これを機会に。糖尿病の人の家族も食事を見なおそう
糖尿病の食餌療法は、栄養バランスが良く、糖尿病でない人にも大変質の良い食事です。是非ご家族そろって食習慣を見直すきっかけとしてください。患者さんの治療だけではなく、ご家族も健康的な食習慣を手に入れることができ、何よりも患者さんご本人にとっては食事療法を続ける励みになります。
ただし、ご家族の中に成長期のお子さんや活動量の多い方がいる時は、栄養やエネルギーが不足しないように少しだけ注意してください。このような場合には、主食を増やしたり、脂が多くなり過ぎないように注意しながら、お肉やお魚の量を増やすことで対応してみてください。個別に一品追加するのも良いでしょう
また長期間に渡って続けなければならない糖尿病の食事療法は、患者さんご本人も大変ですが、食事を準備するご家族の方も大変です。最近は糖尿病食の宅配やレトルト食品も多数登場しています。そういったものを上手く利用して無理なく食事療法を続けて習慣にしていくことが大切です。

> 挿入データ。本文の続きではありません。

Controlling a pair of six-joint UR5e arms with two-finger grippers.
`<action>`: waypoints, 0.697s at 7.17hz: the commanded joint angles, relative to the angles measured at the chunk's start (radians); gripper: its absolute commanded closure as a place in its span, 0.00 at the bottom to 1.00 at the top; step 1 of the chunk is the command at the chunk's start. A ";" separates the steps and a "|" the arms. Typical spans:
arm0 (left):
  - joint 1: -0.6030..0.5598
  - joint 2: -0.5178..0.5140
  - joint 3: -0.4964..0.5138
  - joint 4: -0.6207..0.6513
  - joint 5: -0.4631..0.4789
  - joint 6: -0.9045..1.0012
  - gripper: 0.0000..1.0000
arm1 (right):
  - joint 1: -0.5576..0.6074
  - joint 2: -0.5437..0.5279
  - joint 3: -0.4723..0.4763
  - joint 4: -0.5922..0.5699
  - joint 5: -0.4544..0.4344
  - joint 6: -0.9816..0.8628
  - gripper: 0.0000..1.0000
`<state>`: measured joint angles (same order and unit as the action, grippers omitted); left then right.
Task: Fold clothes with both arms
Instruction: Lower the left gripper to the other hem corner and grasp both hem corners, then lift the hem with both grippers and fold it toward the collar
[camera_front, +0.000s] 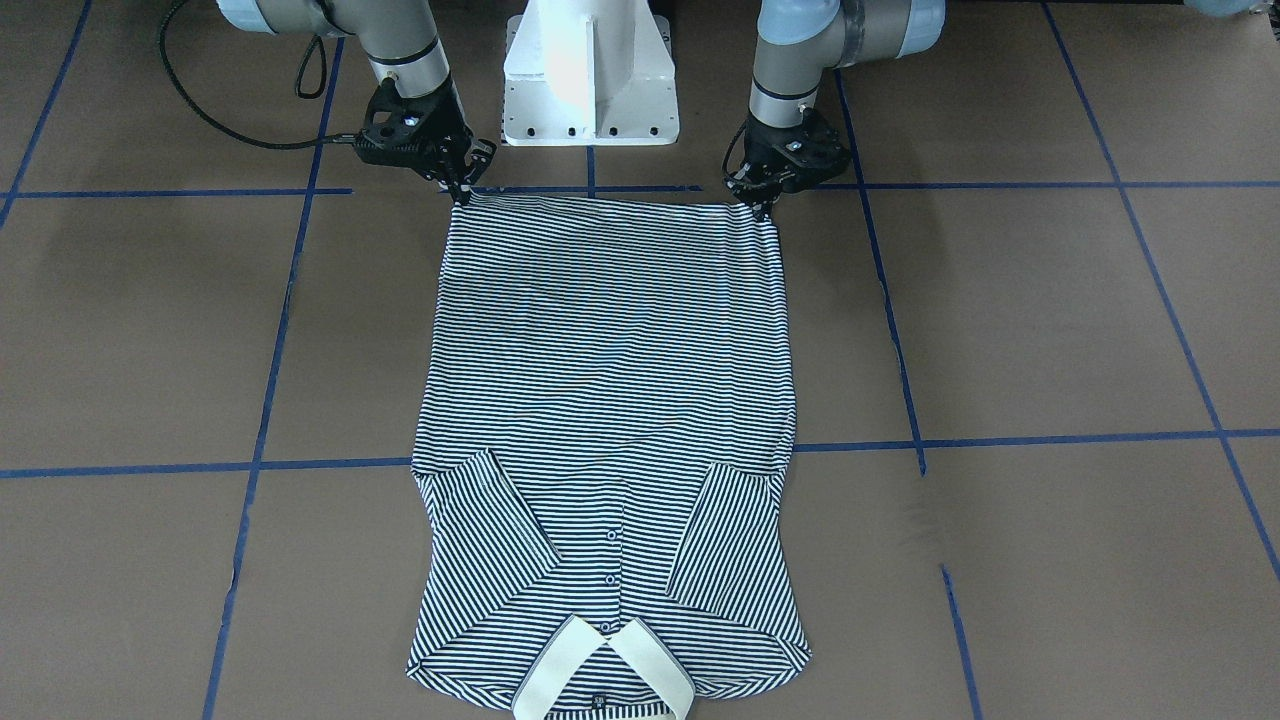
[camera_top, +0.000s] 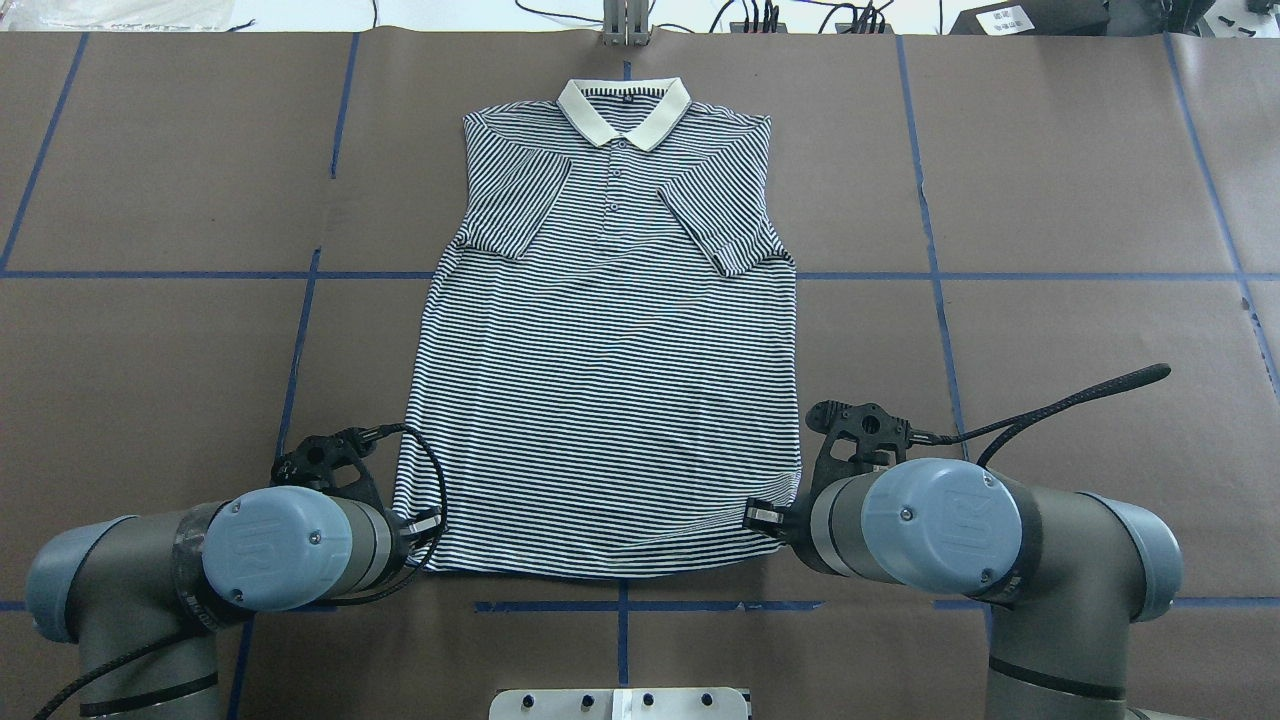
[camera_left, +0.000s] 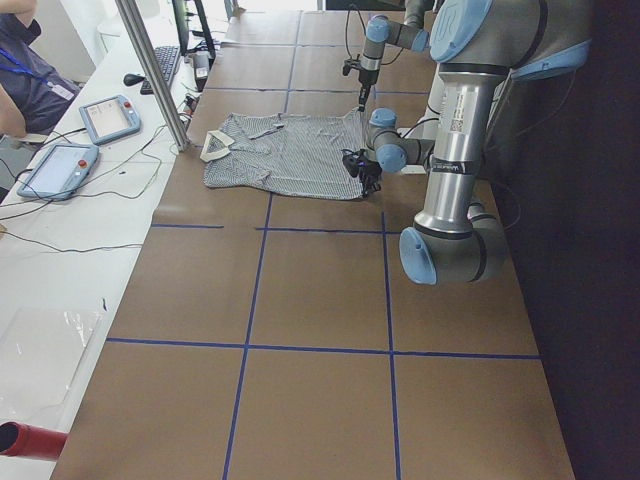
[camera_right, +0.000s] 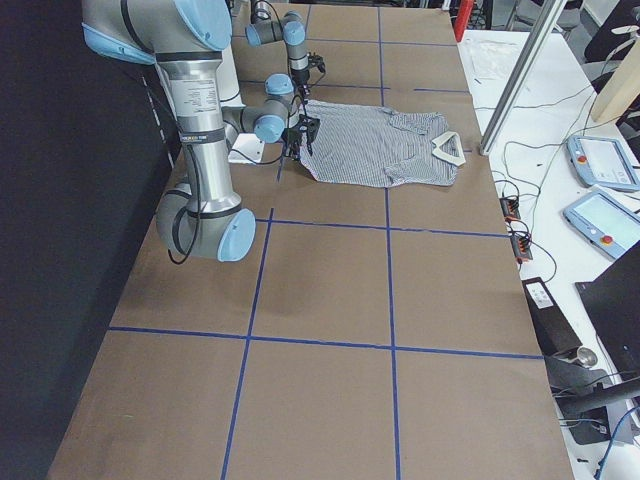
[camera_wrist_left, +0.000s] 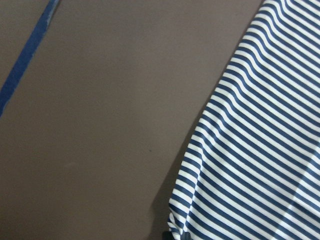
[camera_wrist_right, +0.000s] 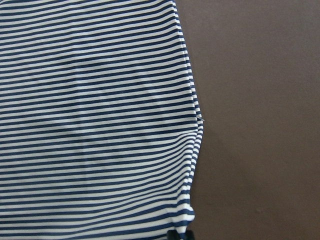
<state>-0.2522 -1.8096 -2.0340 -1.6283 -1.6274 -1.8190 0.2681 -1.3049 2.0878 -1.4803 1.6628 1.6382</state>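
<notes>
Black two-finger left hand (camera_front: 765, 206) and black two-finger right hand (camera_front: 462, 194), each clamped on a hem corner of a navy-and-white striped short-sleeved polo shirt (camera_top: 600, 380).
The shirt lies flat and front up in the middle of the brown paper-covered table (camera_top: 1050, 330), which is crossed by blue tape lines (camera_top: 1090, 275). Its hem is toward the table edge at the robot's base, and its plain white collar (camera_top: 624, 112) is toward the opposite edge. Both sleeves are folded in over the chest. The fabric bunches slightly at each pinched corner.
</notes>
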 joint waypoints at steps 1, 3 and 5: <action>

3.家族の支えが大切。糖尿病患者さんの心のサポートとは?
糖尿病患者さんは「不安」「悩み」を一人で抱えがちです。これまでの食生活、生活習慣に後悔し、ひどく落ち込む人もいます。その結果、糖尿病&うつ状態になってしまう人も少なくありません。
そんな時、ご家族の方のちょっとした気配りが、患者さんの心の大きな支えになります。患者さんの多くは心の不調や体の不調を感じた時、誰かに話を聞いてもらいたいという気持ちがこみ上げてくるそうです。
まずは患者さんの話に耳を傾けてあげてください。そして患者さんが話をしたくなったら、ゆっくり時間をとって、じっくり話を聞いてあげてください。その際、否定したりせず、本人が一番言いたいことは何か理解するよう心がけましょう。そっと見守りながら、理解しようという姿勢が大切です。
まとめ
糖尿病は自覚症状が現れにくい病気です。気づかないうちに病状が進行し、合併症が始まっているケースもあります。まずはご家族の方が小さなサインに気づいてあげることが重要です。そして一緒に食事療法に参加し、患者さんの心の声に耳を傾け、孤独感を取り除いて差し上げてください。
身近にいるご家族だからこそできるケアはたくさんあります。糖尿病は、合併症を発症しない限り、糖尿病ではない方と同じように日常生活を送ることができます。もしご家族が糖尿病になっても悲観せず、より健康的な生活習慣をご家族そろって目指してください。